→ **Instructions for the task**
Every line that contains "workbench" must be located and copied from the data.

---

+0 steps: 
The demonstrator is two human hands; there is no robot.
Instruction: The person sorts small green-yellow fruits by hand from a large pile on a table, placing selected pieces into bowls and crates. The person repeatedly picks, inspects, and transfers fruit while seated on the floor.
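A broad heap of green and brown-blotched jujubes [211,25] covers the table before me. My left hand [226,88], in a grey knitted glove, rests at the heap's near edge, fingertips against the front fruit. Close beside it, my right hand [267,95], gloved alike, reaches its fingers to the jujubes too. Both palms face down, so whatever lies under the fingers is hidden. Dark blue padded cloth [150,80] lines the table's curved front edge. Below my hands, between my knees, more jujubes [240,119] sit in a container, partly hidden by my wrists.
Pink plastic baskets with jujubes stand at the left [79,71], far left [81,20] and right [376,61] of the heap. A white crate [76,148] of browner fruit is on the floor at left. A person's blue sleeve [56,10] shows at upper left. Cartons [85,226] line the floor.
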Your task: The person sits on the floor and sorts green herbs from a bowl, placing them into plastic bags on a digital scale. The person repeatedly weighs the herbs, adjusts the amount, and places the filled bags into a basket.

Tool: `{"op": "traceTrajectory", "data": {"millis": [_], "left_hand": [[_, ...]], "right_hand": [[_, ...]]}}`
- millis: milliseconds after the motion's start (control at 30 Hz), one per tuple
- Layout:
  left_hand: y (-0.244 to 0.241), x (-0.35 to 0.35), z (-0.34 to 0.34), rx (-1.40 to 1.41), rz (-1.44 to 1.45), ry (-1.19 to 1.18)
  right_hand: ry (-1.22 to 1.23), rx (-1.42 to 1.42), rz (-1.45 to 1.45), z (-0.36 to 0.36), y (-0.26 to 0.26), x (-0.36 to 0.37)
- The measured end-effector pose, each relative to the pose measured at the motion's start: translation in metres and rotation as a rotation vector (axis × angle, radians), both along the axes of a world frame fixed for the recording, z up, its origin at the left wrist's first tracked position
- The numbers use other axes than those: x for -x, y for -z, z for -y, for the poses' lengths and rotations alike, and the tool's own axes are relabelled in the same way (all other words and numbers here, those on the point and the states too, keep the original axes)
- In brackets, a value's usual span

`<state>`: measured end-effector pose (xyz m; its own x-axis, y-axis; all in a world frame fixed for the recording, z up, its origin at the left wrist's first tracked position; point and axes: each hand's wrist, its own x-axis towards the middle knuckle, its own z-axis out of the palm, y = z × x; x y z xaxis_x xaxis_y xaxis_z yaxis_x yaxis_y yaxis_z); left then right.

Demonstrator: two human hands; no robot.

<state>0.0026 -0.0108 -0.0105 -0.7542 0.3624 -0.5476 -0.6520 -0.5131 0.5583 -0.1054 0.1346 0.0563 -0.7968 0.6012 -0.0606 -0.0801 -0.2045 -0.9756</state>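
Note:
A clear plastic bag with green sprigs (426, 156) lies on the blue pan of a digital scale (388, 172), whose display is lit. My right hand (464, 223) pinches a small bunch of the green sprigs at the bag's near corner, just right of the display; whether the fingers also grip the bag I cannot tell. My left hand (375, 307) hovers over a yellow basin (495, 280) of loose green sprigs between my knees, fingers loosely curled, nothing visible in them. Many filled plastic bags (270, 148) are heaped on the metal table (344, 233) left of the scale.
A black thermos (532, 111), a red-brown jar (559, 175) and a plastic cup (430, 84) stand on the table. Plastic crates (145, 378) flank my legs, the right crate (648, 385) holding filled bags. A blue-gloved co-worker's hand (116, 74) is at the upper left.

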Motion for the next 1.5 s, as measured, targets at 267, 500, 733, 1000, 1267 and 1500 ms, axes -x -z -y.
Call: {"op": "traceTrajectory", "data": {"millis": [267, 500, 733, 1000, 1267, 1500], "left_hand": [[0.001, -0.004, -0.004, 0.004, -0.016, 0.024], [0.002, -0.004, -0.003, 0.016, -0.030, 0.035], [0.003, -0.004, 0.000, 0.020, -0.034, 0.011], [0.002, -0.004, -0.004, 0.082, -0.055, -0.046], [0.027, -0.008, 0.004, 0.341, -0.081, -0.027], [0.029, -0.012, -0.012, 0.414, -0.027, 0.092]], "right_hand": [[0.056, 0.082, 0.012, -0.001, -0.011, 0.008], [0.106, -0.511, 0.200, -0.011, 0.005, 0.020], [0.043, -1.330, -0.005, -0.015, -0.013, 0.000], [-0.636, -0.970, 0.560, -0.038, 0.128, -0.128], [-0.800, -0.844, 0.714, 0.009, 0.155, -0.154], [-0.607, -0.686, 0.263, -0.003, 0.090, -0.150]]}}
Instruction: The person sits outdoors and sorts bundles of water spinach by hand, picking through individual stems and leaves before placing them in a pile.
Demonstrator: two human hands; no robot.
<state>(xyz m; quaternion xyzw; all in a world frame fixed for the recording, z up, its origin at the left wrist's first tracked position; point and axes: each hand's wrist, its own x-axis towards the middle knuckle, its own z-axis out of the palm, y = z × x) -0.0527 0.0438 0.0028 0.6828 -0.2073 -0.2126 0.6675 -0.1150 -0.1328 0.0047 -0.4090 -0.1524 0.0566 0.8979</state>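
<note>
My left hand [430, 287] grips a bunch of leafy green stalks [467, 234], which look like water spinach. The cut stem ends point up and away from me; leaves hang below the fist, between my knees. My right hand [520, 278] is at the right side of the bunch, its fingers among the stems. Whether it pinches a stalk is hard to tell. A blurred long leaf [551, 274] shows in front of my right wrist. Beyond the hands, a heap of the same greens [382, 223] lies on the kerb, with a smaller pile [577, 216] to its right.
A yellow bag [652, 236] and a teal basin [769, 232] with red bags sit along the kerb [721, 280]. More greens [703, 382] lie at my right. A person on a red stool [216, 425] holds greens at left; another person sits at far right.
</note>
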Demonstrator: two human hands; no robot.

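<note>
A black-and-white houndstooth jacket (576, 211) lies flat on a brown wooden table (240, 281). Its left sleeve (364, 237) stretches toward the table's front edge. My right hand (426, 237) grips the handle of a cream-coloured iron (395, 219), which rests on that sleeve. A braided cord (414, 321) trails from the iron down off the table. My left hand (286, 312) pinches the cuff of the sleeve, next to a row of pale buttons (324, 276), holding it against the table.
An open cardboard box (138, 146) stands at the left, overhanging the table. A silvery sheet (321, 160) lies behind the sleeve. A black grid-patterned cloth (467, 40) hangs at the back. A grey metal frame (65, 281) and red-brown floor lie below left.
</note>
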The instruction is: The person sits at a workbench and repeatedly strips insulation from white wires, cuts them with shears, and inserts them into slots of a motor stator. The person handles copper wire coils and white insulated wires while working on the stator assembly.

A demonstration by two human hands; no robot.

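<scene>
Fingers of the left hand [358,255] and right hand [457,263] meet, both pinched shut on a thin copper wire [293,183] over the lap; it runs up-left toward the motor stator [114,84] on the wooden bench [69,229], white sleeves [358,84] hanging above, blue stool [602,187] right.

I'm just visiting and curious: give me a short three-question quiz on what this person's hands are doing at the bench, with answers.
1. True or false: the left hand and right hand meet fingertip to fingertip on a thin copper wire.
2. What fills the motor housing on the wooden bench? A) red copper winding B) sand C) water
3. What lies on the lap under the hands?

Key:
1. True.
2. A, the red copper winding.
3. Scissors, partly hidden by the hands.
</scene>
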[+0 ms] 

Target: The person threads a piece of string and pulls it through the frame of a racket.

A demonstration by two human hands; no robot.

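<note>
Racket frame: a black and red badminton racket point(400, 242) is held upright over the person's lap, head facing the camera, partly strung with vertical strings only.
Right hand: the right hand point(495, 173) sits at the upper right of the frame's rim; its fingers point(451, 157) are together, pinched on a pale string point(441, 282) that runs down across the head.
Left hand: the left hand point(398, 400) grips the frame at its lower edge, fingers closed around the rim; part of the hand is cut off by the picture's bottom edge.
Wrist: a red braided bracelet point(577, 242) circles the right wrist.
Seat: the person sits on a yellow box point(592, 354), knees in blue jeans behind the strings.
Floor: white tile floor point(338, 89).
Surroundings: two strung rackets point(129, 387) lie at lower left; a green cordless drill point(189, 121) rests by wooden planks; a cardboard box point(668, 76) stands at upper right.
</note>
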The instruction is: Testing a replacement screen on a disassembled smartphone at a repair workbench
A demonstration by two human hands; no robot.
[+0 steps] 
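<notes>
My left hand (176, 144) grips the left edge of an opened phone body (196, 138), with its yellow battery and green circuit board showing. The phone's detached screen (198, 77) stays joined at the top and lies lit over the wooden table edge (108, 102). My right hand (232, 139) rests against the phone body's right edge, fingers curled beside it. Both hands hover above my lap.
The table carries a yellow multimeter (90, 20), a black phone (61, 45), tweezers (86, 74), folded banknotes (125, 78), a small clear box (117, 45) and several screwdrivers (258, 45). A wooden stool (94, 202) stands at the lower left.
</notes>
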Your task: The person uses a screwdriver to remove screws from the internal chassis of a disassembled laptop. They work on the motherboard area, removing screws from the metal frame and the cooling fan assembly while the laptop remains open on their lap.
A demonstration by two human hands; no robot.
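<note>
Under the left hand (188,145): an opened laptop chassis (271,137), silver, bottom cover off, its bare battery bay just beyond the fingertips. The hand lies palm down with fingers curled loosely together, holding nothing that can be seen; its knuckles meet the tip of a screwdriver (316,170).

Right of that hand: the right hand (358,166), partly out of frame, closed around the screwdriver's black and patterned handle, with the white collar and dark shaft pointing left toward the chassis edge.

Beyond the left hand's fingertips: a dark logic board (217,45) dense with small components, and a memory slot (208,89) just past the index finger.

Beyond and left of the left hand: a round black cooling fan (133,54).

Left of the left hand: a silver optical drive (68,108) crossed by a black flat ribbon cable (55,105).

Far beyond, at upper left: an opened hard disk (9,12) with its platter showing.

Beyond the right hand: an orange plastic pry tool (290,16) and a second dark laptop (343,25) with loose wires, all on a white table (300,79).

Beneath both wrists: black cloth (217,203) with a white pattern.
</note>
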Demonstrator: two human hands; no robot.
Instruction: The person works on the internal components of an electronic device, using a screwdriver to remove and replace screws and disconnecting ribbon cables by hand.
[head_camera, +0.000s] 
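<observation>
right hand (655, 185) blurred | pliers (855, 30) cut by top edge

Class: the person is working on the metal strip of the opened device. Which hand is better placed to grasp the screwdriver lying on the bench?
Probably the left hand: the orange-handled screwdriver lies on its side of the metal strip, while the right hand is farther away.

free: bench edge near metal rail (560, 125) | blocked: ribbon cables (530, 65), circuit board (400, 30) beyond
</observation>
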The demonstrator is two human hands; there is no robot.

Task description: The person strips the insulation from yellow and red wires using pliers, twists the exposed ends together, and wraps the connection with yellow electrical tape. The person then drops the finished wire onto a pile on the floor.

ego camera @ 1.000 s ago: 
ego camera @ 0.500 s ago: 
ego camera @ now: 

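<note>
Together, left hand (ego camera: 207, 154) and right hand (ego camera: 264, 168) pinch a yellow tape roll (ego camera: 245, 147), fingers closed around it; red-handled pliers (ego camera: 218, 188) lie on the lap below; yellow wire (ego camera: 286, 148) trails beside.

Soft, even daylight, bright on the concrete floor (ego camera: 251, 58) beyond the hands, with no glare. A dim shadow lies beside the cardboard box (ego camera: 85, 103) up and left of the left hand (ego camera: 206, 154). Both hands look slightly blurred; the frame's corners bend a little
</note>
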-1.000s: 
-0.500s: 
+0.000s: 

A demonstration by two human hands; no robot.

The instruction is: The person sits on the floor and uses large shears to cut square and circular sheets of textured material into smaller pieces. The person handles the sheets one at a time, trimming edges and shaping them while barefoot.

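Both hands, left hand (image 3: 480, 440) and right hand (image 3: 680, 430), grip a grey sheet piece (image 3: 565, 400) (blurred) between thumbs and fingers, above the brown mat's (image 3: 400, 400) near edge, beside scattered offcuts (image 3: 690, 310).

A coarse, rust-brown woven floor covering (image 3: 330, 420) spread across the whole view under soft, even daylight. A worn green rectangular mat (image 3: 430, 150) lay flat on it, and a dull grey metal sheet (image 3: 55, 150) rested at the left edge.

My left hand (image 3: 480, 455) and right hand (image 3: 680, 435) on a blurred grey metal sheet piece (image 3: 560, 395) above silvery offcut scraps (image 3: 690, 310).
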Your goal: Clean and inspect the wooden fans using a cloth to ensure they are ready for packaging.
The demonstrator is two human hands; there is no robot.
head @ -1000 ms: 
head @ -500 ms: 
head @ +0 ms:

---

→ **Response below**
The instruction is: The person sits at a workbench and repeatedly strips insulation from white wires, cuts them with shears, and inserts them into slots of a motor stator. The person handles copper wire coils and white insulated wires while working on the stator assembly.
The instruction is: Testing a replacement screen on a disassembled smartphone at a repair workbench

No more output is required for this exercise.